The next day, still fending off the fog of a fever, you’re starting efforts in constructing feet for your rabbit friend. The mechanic, skeletal feet left behind in the wake of prolonged decay are quite jarring when compared to the relatively cartoonish proportions emphasized elsewhere in the body; they’re almost anatomical, a little too bone-like in their design, and once again you have to shiver off the image of a corpse behind the fabric exterior.
Spread out across your workbench are an array of grainy photos you’ve grabbed and printed from the internet of his likeness in his heydays, fully skinned and with charming green eyes now found nowhere in his appearance. Scattered as they are now across the tabletop, it looks like the scene of a frenzied detective rifling through evidence, but you’re just snatching one every so often for reference as you outline the sole of the first foot.
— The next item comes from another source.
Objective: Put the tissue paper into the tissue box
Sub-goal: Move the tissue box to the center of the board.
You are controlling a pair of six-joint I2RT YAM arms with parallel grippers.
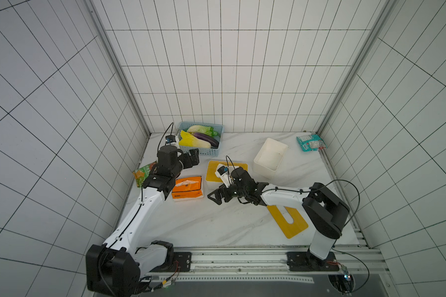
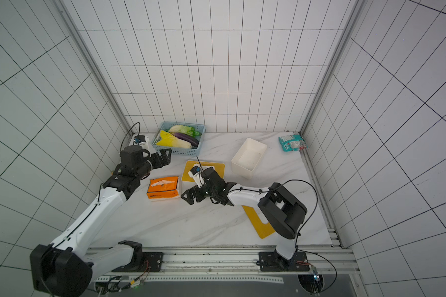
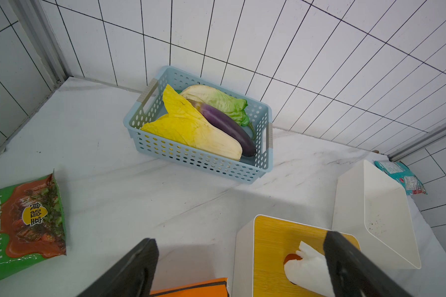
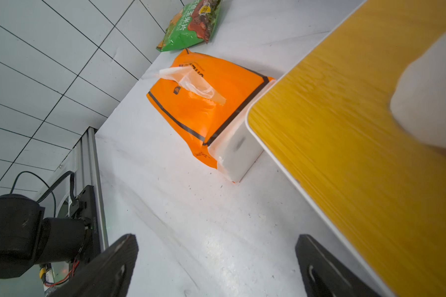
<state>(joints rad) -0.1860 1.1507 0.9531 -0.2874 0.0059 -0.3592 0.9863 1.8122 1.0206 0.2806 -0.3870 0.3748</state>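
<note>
The tissue paper is an orange plastic pack [image 1: 187, 187] lying flat on the marble table, with a torn clear flap on top [image 4: 193, 84]. Right beside it stands a white tissue box with a yellow lid [image 1: 225, 169], and a white tissue [image 3: 307, 267] pokes out of its slot. A second white box [image 1: 269, 158] stands open and empty further back right. My left gripper [image 1: 195, 157] hovers open behind the pack, holding nothing. My right gripper [image 1: 213, 198] is open just right of the pack, low over bare table [image 4: 215, 237].
A loose yellow slotted lid [image 1: 287, 221] lies under my right forearm. A blue basket [image 1: 216, 128] of vegetables stands at the back wall. A green snack bag [image 1: 143, 173] lies at the left wall and a teal packet [image 1: 311, 142] in the back right corner.
</note>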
You’re still frequently wiping at your nose, and an insistent headache thrumming behind your eye refused to be alleviated by any of the painkillers in your cabinet–additionally, the approaching heat of nearly-summer makes your ailment a particularly miserable affair. You can’t even have the fan on you in worry that it’ll aggravate your condition, so you down full mugs of water like peasants would ale.
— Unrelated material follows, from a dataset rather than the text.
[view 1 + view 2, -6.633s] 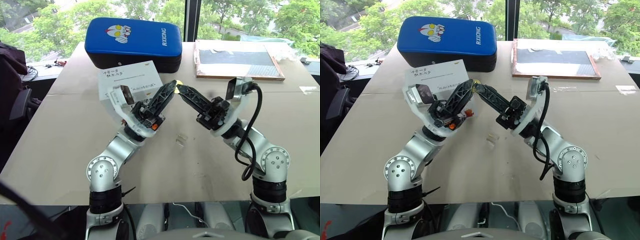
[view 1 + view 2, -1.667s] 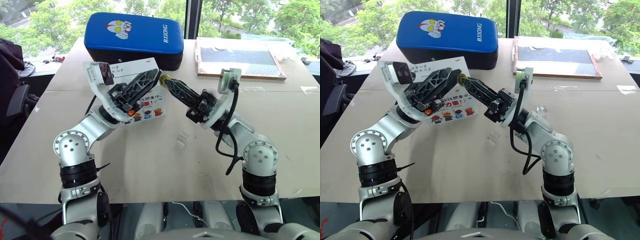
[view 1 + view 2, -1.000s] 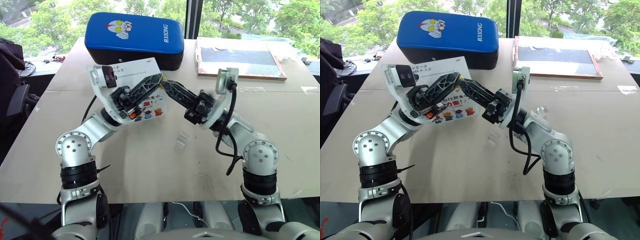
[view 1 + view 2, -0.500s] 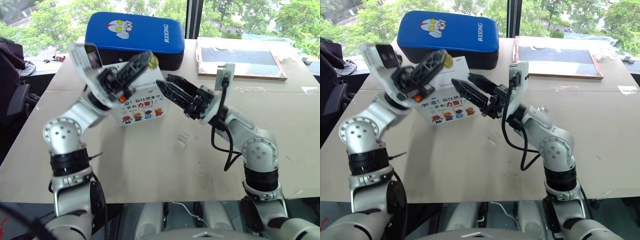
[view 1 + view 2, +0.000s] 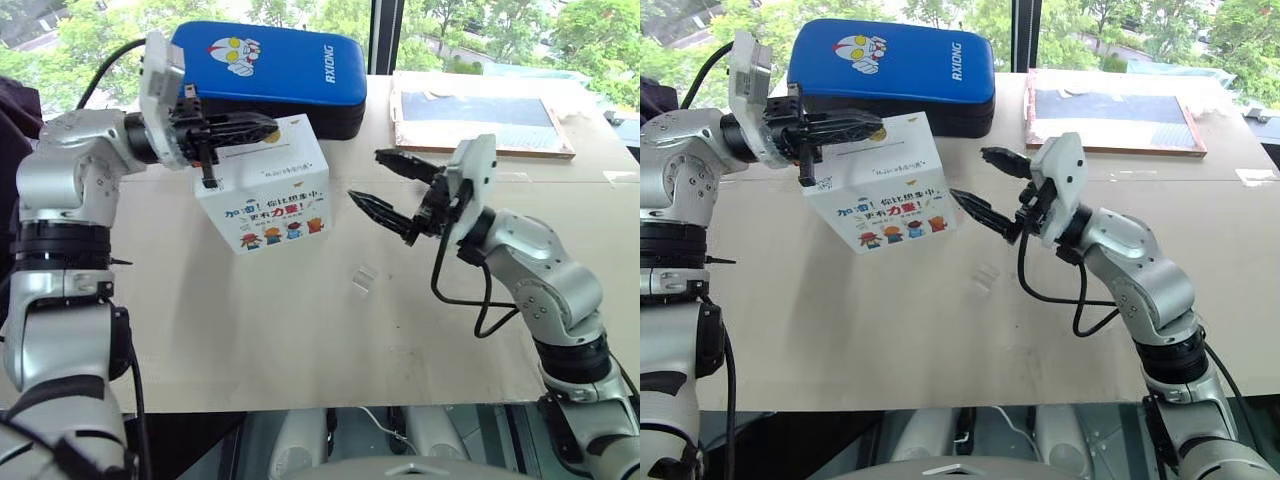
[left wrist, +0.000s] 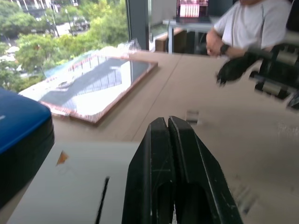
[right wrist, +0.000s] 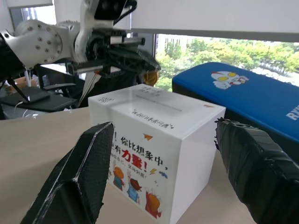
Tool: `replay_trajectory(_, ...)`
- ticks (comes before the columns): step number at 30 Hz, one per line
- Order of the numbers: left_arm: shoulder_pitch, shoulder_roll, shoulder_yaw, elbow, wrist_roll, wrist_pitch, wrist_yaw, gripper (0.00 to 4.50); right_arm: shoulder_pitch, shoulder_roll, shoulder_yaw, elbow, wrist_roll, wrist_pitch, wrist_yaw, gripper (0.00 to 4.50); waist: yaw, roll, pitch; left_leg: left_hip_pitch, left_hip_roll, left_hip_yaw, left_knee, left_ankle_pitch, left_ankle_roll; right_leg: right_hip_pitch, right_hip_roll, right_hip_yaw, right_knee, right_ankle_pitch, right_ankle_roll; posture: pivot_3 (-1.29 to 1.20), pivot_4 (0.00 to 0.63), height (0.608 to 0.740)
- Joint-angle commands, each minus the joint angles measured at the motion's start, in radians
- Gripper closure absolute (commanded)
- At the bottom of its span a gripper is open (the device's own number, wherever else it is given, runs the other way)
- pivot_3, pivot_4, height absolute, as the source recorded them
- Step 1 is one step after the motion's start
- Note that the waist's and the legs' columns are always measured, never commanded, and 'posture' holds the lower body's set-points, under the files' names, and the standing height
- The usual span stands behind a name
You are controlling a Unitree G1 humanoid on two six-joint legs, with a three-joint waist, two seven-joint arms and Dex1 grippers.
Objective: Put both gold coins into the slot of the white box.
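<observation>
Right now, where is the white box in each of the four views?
Left eye view: white box left of centre, under the left gripper.
Right eye view: white box left of centre too.
Left wrist view: its top, with the slot, beneath shut fingers.
Right wrist view: between the open right fingers.
Shared landmark: blue padded case behind it.

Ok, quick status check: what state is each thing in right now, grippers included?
left gripper: shut on a gold coin, above the box top
right gripper: open, empty, beside the box
white box: upright on table
slot: clear, nothing in it
blue padded case: closed, behind the box
</observation>
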Motion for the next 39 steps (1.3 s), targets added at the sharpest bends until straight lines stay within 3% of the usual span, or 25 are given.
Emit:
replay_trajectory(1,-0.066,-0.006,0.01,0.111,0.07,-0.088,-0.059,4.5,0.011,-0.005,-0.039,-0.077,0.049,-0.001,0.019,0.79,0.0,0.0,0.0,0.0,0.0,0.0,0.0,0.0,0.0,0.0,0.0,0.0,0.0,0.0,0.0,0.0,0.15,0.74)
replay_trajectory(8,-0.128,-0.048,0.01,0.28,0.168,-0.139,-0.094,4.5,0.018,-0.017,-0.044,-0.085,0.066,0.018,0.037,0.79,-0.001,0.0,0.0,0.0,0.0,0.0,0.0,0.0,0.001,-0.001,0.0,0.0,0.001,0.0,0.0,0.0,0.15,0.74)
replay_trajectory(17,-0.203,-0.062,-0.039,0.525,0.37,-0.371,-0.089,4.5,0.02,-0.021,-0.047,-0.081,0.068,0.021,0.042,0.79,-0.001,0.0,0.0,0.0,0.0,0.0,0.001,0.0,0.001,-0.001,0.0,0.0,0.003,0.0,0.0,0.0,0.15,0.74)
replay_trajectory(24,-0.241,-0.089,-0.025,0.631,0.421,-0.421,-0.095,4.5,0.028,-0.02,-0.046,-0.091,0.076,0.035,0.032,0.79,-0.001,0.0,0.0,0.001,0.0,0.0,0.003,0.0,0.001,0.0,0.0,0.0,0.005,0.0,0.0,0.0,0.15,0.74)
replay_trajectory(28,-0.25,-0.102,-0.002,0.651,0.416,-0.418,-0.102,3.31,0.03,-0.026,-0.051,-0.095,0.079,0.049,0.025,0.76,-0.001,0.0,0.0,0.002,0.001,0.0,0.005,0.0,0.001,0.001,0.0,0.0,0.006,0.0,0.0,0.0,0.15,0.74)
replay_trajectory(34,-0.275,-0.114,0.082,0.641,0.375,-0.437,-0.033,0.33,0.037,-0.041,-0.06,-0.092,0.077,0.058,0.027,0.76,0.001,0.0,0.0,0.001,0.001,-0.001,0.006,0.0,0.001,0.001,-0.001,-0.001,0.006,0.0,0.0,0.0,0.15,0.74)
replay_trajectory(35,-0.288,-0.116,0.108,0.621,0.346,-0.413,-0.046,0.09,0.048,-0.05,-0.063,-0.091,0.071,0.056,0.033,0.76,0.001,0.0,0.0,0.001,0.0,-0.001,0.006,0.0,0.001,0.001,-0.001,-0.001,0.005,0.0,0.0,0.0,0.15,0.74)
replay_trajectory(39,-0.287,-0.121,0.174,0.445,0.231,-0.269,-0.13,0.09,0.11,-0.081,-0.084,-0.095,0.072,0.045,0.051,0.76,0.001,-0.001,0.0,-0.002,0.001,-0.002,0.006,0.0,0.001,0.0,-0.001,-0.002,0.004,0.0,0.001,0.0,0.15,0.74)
“You had a little bow, huh?” you muse between sniffles, tapping on an image of him taken from the side as he performs on a stage, soaked in grayscale stage light. It’s hard to imagine that the beast that sits next to you is the same one that appears pristine and lively in the photograph. The rotting smile you know is here full and fitted with bright teeth, a sparkle to the lovingly painted eyes and animation to his posture that is distinctly pained now. You’re still quite bitter that such a lovely piece of work was besmirched by some cheap pop up haunt who hadn’t a clue what a nostalgic treasure they were working with, and now you’re stuck scrubbing out blood stains from tacky fur )still with no idea how you’ll go about dismantling the bloated body inside).
You empty the remaining contents of your mug and set it down next to the radio, currently playing an audio documentary about the decline of play places in America. You’ve been listening on and off, genuinely interested in the topic but also closely invested in the math demanded of your current endeavor. This is always the part you dread the mouth—there are only a margin of artists who enjoy the mathematical aspects of their craft, and though you have profound respect for them, you’ll never be one of them. You want to get to the color and the frills and all the loving flairs. Your eyes just glaze over as you jot down a list of values.
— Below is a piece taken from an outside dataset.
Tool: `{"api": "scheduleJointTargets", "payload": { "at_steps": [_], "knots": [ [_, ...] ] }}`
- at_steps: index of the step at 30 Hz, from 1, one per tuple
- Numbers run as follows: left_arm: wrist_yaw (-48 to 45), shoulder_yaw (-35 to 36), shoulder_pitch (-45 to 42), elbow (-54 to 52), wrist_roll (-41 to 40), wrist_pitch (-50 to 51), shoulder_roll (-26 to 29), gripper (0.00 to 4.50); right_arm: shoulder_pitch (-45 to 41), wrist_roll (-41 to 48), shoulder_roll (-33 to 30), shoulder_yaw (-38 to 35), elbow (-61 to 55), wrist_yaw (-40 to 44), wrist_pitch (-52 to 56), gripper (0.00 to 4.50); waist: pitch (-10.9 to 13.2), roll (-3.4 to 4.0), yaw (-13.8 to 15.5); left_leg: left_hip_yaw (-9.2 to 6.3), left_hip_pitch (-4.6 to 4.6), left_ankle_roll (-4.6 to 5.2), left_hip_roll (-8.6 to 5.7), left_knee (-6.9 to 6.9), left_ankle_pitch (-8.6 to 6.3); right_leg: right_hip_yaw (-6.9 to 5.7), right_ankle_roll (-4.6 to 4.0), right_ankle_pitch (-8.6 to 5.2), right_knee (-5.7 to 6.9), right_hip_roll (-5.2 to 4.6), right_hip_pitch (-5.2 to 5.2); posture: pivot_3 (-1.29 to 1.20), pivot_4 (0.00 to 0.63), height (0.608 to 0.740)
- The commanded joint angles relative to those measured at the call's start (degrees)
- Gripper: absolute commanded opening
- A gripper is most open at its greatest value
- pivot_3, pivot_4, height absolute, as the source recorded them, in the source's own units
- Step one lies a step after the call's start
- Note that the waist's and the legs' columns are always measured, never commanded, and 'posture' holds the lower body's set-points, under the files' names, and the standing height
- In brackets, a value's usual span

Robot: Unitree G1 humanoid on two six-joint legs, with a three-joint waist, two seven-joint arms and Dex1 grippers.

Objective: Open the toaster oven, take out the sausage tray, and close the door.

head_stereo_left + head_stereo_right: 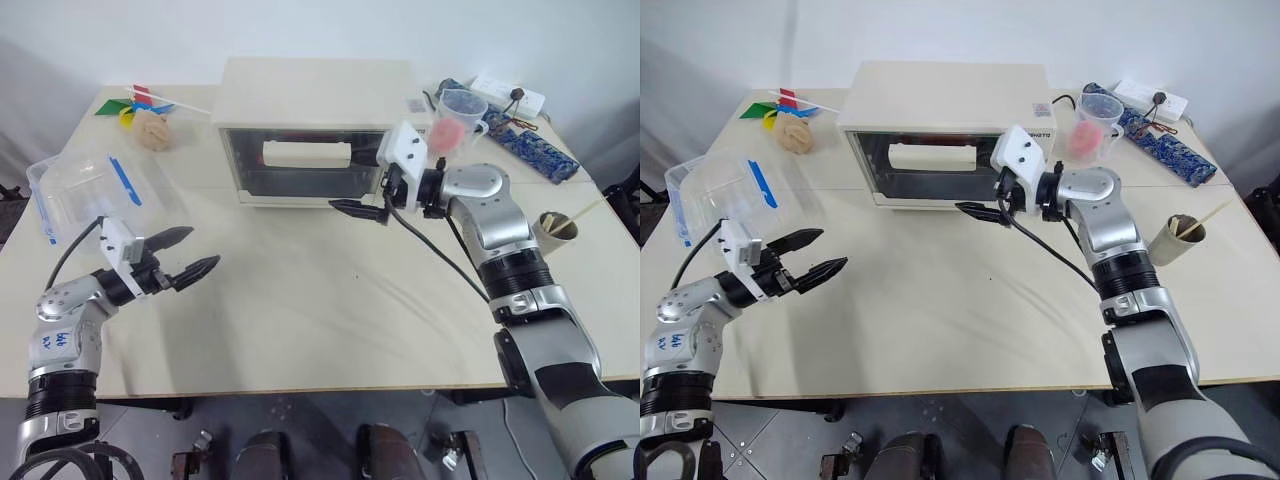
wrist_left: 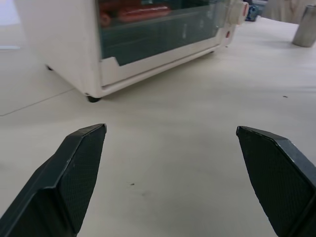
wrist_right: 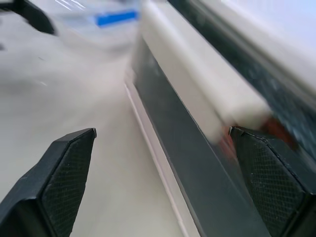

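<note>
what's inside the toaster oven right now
Through the closed glass door of the toaster oven, red sausages show near the top. The tray beneath them and the rest of the interior are hidden by dark glass.

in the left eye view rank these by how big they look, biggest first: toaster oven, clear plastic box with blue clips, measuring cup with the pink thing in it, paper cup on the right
1. toaster oven
2. clear plastic box
3. measuring cup
4. paper cup

The two cups look close in size, and the paper cup sits nearer the camera, so their order is unsure.

No text can be read for certain: a small label on the oven (image 1: 1042,110) top is too small.
</note>
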Motion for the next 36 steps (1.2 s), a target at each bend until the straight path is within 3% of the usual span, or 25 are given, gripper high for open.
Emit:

You get an outline you feel pretty confident in, so fetch and uncap your X-ACTO knife to start sawing it out from the rest of the roll of fabric. In the background, an older man’s voice recounts the early years of the inclusion of playplaces in family restaurants.
The ache of thirst remanifests in your throat, along with a new burn that throbs like an open wound. You sigh—time for another pot of tea, this time drowned in honey to soothe your agitated throat.
When the narration fades out for a segment of restaurant ambience, children’s shrieking laughter and the pitter patter of hands and feet on playplace tubing, you take the chance to stand and move back to the kitchen. There, you find your pot of chamomile has run out, so you chuck the cold dregs in the sink and fill the kettle with water. You rifle through your drawer of teas and decide some peppermint tea will do your tender throat good.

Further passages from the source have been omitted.